═══ Dataset excerpt

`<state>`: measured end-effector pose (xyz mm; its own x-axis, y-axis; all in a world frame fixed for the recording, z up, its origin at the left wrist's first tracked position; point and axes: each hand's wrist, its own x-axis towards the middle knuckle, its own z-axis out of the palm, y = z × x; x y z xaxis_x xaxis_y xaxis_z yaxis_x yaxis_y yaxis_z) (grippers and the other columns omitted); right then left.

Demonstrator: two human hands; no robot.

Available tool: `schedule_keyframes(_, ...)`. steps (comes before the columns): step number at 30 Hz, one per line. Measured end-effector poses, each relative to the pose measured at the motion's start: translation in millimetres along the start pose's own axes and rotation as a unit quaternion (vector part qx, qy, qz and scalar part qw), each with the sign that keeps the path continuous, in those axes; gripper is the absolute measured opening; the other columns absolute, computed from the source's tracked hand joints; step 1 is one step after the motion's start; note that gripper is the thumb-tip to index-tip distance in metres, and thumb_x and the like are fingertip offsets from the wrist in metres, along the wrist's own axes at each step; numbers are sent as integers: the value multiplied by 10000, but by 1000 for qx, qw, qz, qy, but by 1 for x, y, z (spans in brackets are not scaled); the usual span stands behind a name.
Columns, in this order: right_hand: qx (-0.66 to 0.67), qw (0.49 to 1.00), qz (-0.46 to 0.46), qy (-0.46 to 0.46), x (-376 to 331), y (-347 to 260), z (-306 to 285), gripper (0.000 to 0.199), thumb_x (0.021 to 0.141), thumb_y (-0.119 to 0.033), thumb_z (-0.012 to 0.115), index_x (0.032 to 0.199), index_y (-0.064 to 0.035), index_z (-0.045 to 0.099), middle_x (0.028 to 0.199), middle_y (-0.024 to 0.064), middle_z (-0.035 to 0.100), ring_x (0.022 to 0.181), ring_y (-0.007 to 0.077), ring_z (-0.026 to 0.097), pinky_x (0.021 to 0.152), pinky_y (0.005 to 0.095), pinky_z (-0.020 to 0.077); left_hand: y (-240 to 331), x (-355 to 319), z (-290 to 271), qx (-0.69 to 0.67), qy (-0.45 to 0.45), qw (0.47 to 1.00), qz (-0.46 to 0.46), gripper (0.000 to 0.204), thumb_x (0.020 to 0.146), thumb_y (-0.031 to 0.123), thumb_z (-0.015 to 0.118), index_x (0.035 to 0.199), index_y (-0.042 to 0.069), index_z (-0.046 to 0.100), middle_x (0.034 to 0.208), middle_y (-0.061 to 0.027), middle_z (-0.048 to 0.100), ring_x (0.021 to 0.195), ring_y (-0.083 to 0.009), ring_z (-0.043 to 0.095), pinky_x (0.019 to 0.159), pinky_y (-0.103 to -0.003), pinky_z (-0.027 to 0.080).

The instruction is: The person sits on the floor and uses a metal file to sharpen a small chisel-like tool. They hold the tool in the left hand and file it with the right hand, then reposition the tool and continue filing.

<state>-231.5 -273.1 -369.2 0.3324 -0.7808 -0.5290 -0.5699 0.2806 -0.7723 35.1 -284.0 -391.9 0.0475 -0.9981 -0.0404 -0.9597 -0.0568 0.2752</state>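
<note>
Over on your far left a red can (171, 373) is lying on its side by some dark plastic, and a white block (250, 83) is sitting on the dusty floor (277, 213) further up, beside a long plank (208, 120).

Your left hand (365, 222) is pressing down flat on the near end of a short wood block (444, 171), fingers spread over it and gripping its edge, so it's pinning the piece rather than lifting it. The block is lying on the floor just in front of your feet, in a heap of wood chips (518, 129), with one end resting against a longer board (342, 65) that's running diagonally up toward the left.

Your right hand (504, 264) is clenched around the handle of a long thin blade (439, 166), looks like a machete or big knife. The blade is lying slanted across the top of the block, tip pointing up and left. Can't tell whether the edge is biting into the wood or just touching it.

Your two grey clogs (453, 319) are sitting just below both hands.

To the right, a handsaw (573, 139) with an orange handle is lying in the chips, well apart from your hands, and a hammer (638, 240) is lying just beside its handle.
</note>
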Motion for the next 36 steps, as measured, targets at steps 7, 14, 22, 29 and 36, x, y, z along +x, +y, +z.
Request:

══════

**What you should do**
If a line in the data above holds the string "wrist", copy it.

**Answer to this problem**
`<state>`: measured end-effector pose (xyz mm; its own x-axis, y-axis; all in a world frame fixed for the recording, z up, its origin at the left wrist's first tracked position; point and axes: each hand's wrist, its own x-axis towards the middle knuckle, its own z-axis out of the palm, y = z × x; x y z xaxis_x xaxis_y xaxis_z yaxis_x yaxis_y yaxis_z) (grippers and the other columns omitted); right then left.
Available tool: `schedule_keyframes(_, ...)`. steps (comes before the columns): step number at 30 Hz, one per line. Measured end-effector poses, each relative to the pose measured at the motion's start: translation in millimetres along the start pose's own axes and rotation as a unit quaternion (vector part qx, qy, qz and scalar part qw), each with the sign that keeps the path continuous, in those axes; gripper is the absolute measured opening; the other columns absolute, computed from the source's tracked hand joints; step 1 is one step after the motion's start; note that gripper is the thumb-tip to index-tip distance in metres, and thumb_x and the like are fingertip offsets from the wrist in metres, along the wrist's own axes at each step; numbers are sent as integers: the value multiplied by 10000, but by 1000 for qx, qw, qz, qy, but by 1 for x, y, z (spans in brackets are not scaled); the usual span stands behind a name.

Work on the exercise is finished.